Тропинка в зимнем городе

22
18
20
22
24
26
28
30

Пантелеймон Михайлович представил себе, как эта весть дойдет до его начальства. Некоторые, разумеется, довольно ухмыльнутся — есть такие люди, что всегда рады чужой беде. А иные даже попытаются утверждать, — что давно этого ждали, итог закономерен. Пантелеймон Михайлович знал, что многие сослуживцы недружелюбно сторонятся его, втихомолку говорят о нем гадости. Но вместе с тем — это он тоже знал — боятся его. Боятся по той причине, что он, Кызродев, человек неукоснительный, железно соблюдающий служебную дисциплину, — сам блюдет и с других умеет спросить. О малейшем проступке или упущении с чьей-либо стороны тотчас докладывает более высокому начальству, если не может наказать сам.

А не будь он так принципиален и строг — давно бы уж пришлось выйти в отставку. Он ведь не кончал академий, дело свое изучил, как говорится, на практике, выстрадал опытом.

Может быть, не следовало переезжать в город? Идти в аппарат? Работал бы по-прежнему в колонии — там все понятней и проще… Так бы и дотянул до пенсии.

И ведь вот что подтолкнуло на этот рискованный шаг: подрастал Валера. Кабы не сын, может, он и не переехал бы в город. Но пришло время — и захотелось, чтобы он рос в более культурной среде, чтобы в театры ходил, в библиотеки, чтобы развивался умом, чтобы выучился…

Вот и развился! Вот и выучился! Мог ли он хотя бы предположить, что его сын выйдет на городскую улицу щупать карманы прохожих…

Потом доложат министру… Пантелеймон Михайлович вздрогнул при этой мысли. Он будто услышал голос: «Что же это, майор Кызродев? А мы тебя собирались представить к очередному званию…» А что? Пора бы уж давно присвоить — десять лет в майорах. Его ровесники уже в полковниках ходят… И вот, все может расстроиться — в один момент, непоправимо. Дойдет до министерства — слух или бумага — и конец!

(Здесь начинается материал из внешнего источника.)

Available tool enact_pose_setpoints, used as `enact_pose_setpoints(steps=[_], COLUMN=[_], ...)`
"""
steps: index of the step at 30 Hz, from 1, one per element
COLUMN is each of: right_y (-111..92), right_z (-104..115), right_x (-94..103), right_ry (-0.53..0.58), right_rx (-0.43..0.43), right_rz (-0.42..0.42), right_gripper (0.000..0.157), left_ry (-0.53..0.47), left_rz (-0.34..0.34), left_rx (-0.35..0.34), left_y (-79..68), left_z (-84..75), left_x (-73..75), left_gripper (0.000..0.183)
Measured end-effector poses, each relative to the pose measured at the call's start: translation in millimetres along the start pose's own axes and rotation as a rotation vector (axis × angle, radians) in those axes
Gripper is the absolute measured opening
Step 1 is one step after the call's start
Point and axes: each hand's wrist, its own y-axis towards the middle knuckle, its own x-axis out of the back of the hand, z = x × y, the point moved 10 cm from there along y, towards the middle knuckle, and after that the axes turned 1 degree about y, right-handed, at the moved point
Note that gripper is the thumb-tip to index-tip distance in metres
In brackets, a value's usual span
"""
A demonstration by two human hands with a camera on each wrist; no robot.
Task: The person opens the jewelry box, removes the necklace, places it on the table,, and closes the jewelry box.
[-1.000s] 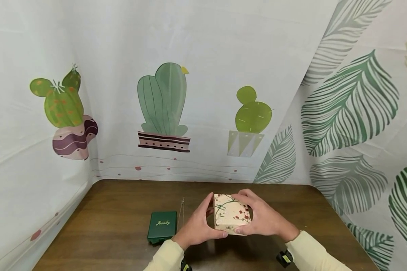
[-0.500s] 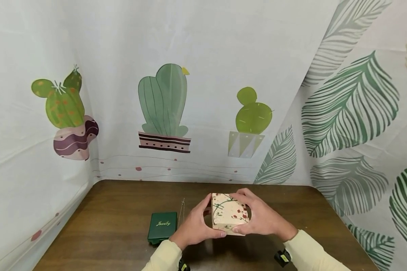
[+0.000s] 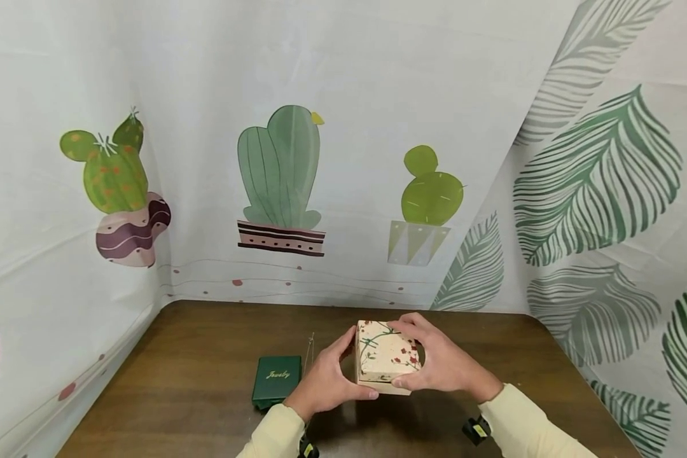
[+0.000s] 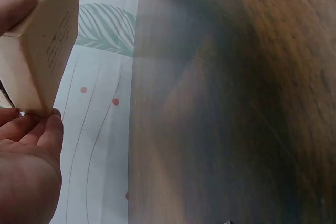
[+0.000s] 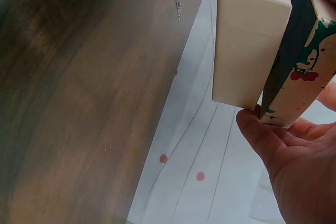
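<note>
Between both hands, raised over the table, is a small square cream gift box. Its lid point(image 3: 388, 351) is printed with green stems and red blossoms; below it shows the plain base point(image 3: 385, 387). My left hand point(image 3: 327, 380) grips the base from the left, thumb at the front. From the right, my right hand point(image 3: 442, 357) grips the lid. A dark wedge-shaped gap separates the tilted lid point(image 5: 305, 74) from the base point(image 5: 249, 40) in the right wrist view. Small print marks the underside of the base point(image 4: 52, 43) in the left wrist view. The inside of the box is hidden.
A dark green jewelry box point(image 3: 277, 376) with gold lettering lies on the brown wooden table point(image 3: 206, 369), left of my hands. Beside it lies a thin chain necklace point(image 3: 310, 350), partly behind my left hand. A cloth point(image 3: 355, 191) printed with cacti and leaves hangs behind the table.
The lid has risen off the base, and a strip of plain base now shows at the front. Both hands have shifted only slightly. The head view has turned a little to the left.
</note>
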Motion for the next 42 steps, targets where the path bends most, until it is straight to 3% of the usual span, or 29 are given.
enact_pose_setpoints(steps=[20, 42], right_y=[-9, -18], right_z=[-11, -17], right_x=[13.1, 21.2], right_ry=[-0.042, -0.045], right_rx=[-0.038, -0.083], right_rz=[-0.023, -0.020], right_gripper=[0.091, 0.091], left_ry=[0.080, 0.050], left_rz=[-0.037, -0.038], left_rx=[0.023, 0.055], left_y=[-3.2, -10.8], left_z=[5.0, 15.3], left_x=[10.9, 17.6], left_gripper=[0.117, 0.116])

«Только не это! Только не это… — Пантелеймон Михайлович вскочил с кровати, заметался по комнате. — Да, придется найти эту девицу, умолить, дать денег… Чтобы только не заявляли в милицию!»

Подгоняемый этим решением, он ворвался в комнату сына, но замер на пороге.

Валерий сидел на диване без рубашки, а мать длинным полотенцем — старинным, из бабкиного еще приданого — туго перетягивала его грудь.

— Наверное, внутри что-то у него с места стронулось, — сказала с тревогой Павла Васильевна. — Вздохнуть не может парнишка…

— Так ему и надо! — ответил Пантелеймон Михайлович, но уже не столь сердито. И вдруг подумал: «А если сводить его на экспертизу? Получить справку о зверском избиении — и на этом основании поставить вопрос хотя бы о чьем-то необоснованном превышении уровня самообороны… Но эксперты станут допытываться: что, где, когда и как? Значит, это равносильно явке с повинной… Нет, нет!»

— Надо завтра же найти эту девицу! — сказал Пантелеймон Михайлович. — Знаешь ты ее?

— Может, лучше начать с того заводского парня? — робко возразил Валерий. — Его я знаю. И паспорт мой у него…

— Паспорт, паспорт… — Пантелеймон Михайлович опять вскипел. — Главное тут — девушка. Она кто такая?

— В редакции вроде работает…

— Да ты что! Правда, что ли?

— Так, во всяком случае, сказала тому парню… Турышева… Турьева… нет, Туробова.

— Ну и ну. Что ты натворил? Что же ты, идиот, на таких людей бросаешься!

— Разве я знал? В темноте-то все одинаковые.

— Ой, убил, подлец, совсем погубил меня… ну, спасибо, сынок!